Data items:
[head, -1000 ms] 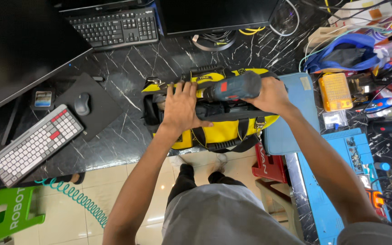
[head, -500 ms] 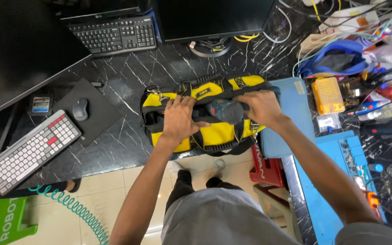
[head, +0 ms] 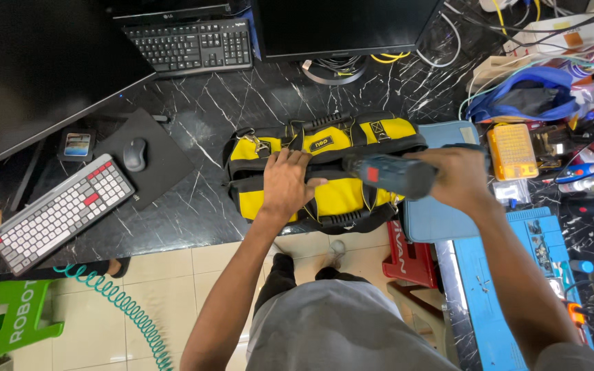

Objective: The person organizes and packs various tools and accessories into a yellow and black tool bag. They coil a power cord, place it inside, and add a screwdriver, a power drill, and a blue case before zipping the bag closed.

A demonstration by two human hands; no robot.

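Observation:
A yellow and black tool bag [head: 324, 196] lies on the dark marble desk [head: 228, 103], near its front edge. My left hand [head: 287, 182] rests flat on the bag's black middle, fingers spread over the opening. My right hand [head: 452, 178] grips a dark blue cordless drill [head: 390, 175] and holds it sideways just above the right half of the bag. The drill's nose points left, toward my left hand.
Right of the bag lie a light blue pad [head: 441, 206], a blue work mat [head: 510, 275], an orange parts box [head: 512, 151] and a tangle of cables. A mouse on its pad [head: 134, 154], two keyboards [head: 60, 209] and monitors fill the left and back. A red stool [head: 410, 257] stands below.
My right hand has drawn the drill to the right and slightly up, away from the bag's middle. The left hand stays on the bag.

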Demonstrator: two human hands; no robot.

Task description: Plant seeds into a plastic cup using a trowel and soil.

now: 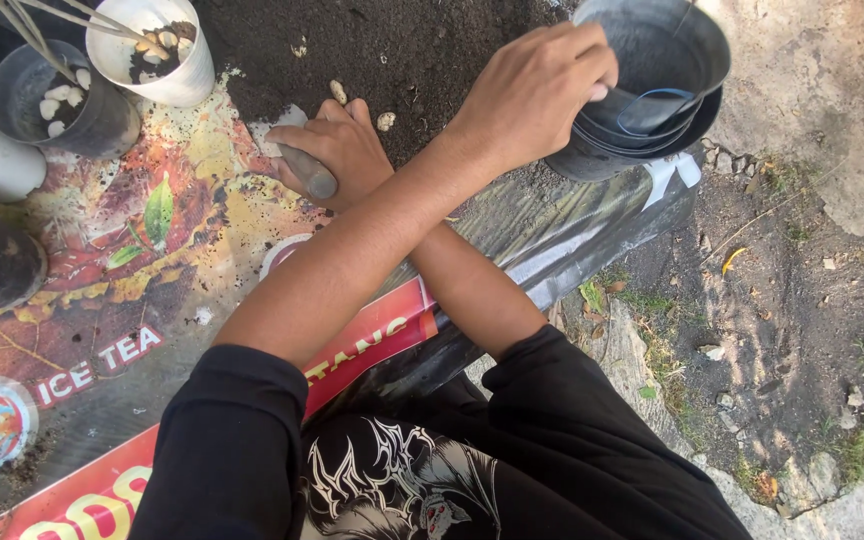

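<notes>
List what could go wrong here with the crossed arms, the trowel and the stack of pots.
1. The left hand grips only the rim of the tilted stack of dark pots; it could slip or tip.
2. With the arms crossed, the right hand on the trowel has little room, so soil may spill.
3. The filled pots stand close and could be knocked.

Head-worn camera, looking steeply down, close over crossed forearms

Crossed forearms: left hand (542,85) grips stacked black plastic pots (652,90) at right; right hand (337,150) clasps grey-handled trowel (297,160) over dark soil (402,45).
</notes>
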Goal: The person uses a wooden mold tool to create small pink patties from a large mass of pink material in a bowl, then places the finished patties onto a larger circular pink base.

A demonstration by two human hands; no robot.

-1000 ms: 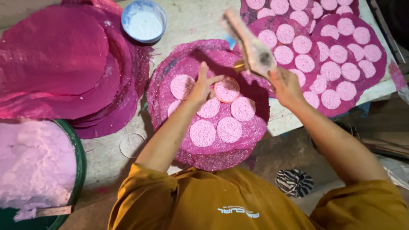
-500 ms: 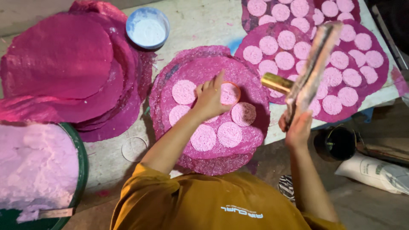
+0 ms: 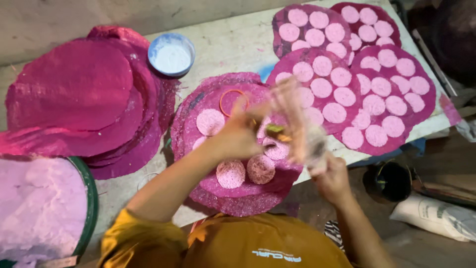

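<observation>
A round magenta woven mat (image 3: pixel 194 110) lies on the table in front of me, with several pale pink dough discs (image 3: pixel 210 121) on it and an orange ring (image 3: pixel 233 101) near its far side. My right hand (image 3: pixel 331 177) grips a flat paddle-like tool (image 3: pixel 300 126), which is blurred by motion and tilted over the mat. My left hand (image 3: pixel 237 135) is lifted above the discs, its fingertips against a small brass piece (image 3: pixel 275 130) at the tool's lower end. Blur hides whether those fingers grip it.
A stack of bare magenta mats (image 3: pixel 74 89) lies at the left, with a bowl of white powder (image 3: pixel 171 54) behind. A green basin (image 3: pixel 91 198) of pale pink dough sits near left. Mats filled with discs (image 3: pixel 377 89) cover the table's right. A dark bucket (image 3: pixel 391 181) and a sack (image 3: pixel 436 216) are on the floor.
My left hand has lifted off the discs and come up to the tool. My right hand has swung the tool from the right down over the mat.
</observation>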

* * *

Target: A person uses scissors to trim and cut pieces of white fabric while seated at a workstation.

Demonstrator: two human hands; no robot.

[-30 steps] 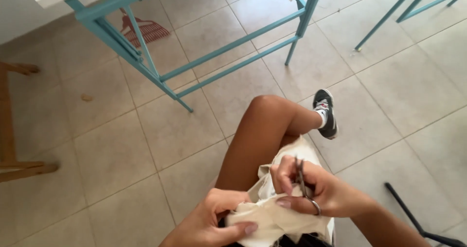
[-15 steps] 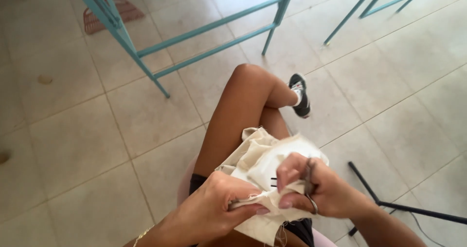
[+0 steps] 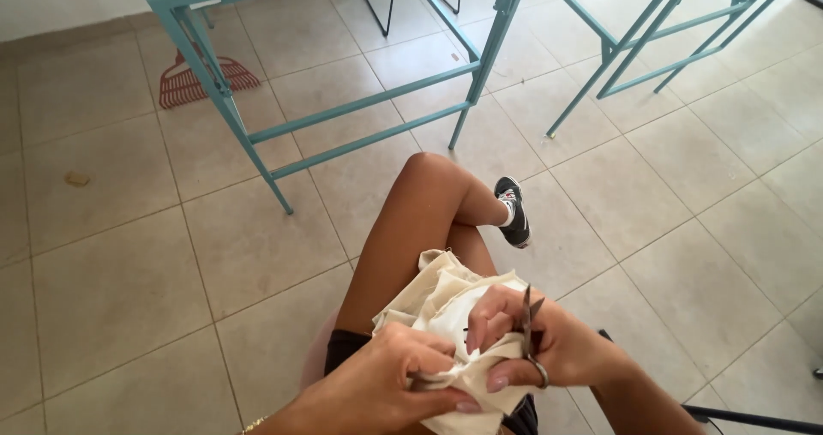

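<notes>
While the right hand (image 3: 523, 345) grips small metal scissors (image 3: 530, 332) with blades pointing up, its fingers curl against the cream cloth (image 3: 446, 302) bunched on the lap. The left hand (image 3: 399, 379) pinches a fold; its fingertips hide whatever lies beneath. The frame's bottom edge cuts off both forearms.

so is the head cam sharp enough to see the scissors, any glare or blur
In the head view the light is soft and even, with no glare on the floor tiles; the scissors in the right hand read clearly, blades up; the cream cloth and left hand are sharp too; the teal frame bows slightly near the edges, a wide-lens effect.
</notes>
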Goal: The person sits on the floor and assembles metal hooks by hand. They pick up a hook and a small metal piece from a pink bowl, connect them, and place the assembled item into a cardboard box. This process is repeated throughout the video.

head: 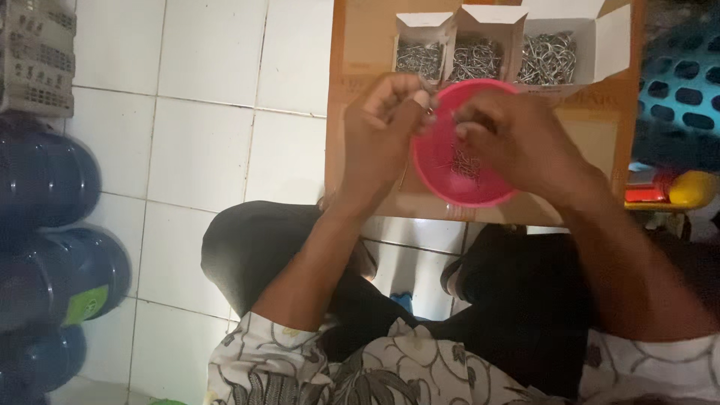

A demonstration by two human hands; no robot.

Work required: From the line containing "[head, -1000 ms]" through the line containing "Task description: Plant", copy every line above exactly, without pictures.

Exercise output:
[head, -1000 ms] 
[head, -500 ms] 
[head, +0 ms] 

Objective: The person organizes and packs various tools and accessories into a yellow and black tool bag. They coil a power cord, place it inside, and add a screwdriver, a power drill, and a blue case before zipping the bag closed.

A demonstration by two human hands; no robot.

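Observation:
A yellow and black tool bag [head: 324, 196] lies on the dark marble desk [head: 228, 103], near its front edge. My left hand [head: 287, 182] rests flat on the bag's black middle, fingers spread over the opening. My right hand [head: 452, 178] grips a dark blue cordless drill [head: 390, 175] and holds it sideways just above the right half of the bag. The drill's nose points left, toward my left hand.
Right of the bag lie a light blue pad [head: 441, 206], a blue work mat [head: 510, 275], an orange parts box [head: 512, 151] and a tangle of cables. A mouse on its pad [head: 134, 154], two keyboards [head: 60, 209] and monitors fill the left and back. A red stool [head: 410, 257] stands below.
My right hand has drawn the drill to the right and slightly up, away from the bag's middle. The left hand stays on the bag.
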
Demonstrator: two human hands; no robot.

Task description: Plant seeds into a plastic cup using a trowel and soil.

There is nothing further to add to the answer.